Conakry, 11 novembre-C’est une journée pas comme les autres que vit la capitale guinéenne. À l’occasion du lancement tant attendu du projet Simandou, l’un des plus grands chantiers miniers d’Afrique, Conakry s’est réveillée sous le signe de la ferveur… et des embouteillages monstres.

Dès les premières heures du lundi, les principales artères menant de l’aéroport international Ahmed Sékou Touré à Kaloum étaient envahies par une circulation dense et étroitement surveillées par les forces de l’ordre. Se frayer un chemin relevait du défi. « On a mis plus de deux heures pour parcourir quelques kilomètres », confie un automobiliste coincé sur la route de l’aéroport.

Pour permettre le bon déroulement de la cérémonie officielle prévue ce mardi, les autorités de la transition ont décrété la journée fériée, chômée et payée. Une décision qui illustre l’importance de ce projet considéré comme vital pour l’avenir économique du pays.

À l’intérieur du pays, notamment dans la zone du projet  Coyah, Forécariah et Maferinya, la mobilisation est totale. Des délégations venues des quatre coins du monde affluent pour assister au lancement des travaux de production. Les habitants, eux, se pressent au bord des routes, drapeaux à la main, pour accueillir les invités de marque.

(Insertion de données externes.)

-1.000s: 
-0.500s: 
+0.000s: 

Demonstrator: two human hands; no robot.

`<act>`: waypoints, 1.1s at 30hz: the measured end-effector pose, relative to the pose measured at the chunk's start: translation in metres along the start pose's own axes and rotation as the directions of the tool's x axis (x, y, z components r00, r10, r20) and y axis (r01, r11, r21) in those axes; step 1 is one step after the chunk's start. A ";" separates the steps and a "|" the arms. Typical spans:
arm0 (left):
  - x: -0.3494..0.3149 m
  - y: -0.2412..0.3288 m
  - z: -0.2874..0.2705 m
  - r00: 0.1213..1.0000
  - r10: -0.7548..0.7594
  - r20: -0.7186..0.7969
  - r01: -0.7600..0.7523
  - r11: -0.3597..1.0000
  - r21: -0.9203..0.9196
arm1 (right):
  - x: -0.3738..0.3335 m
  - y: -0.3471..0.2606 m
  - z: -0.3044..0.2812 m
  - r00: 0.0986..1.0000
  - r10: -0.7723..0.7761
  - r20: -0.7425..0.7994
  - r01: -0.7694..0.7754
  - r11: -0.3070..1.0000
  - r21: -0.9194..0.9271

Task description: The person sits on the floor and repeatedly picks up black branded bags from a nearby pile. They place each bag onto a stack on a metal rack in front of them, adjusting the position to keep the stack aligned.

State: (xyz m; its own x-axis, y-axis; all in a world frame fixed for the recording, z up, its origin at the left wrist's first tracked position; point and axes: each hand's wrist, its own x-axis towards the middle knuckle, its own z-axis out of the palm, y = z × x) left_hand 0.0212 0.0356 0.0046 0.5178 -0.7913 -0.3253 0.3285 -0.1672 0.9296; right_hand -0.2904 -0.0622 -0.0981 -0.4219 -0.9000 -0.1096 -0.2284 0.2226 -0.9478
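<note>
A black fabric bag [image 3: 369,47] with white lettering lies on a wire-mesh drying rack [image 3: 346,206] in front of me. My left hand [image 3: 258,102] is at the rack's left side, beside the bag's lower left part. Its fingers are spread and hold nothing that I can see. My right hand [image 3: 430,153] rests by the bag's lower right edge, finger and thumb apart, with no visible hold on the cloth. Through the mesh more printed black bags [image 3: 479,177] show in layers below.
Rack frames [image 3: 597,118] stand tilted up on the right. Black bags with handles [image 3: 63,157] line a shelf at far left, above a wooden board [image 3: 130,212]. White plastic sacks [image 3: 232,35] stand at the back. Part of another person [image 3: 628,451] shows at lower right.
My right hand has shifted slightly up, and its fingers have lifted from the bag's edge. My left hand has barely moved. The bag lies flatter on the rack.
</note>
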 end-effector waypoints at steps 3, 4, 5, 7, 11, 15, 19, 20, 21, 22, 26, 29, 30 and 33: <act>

Mais derrière cette euphorie, des tensions demeurent. Dans plusieurs localités concernées par le projet, des litiges fonciers opposent encore certaines communautés, nourrissant des inquiétudes sur la répartition des bénéfices et la gestion des terres.

Le projet Simandou, qui abrite l’un des plus importants gisements de fer du monde, symbolise à la fois les promesses et les défis du développement guinéen. Entre espoirs économiques, pressions sociales et ambitions politiques, la Guinée joue une nouvelle fois une partie décisive de son avenir.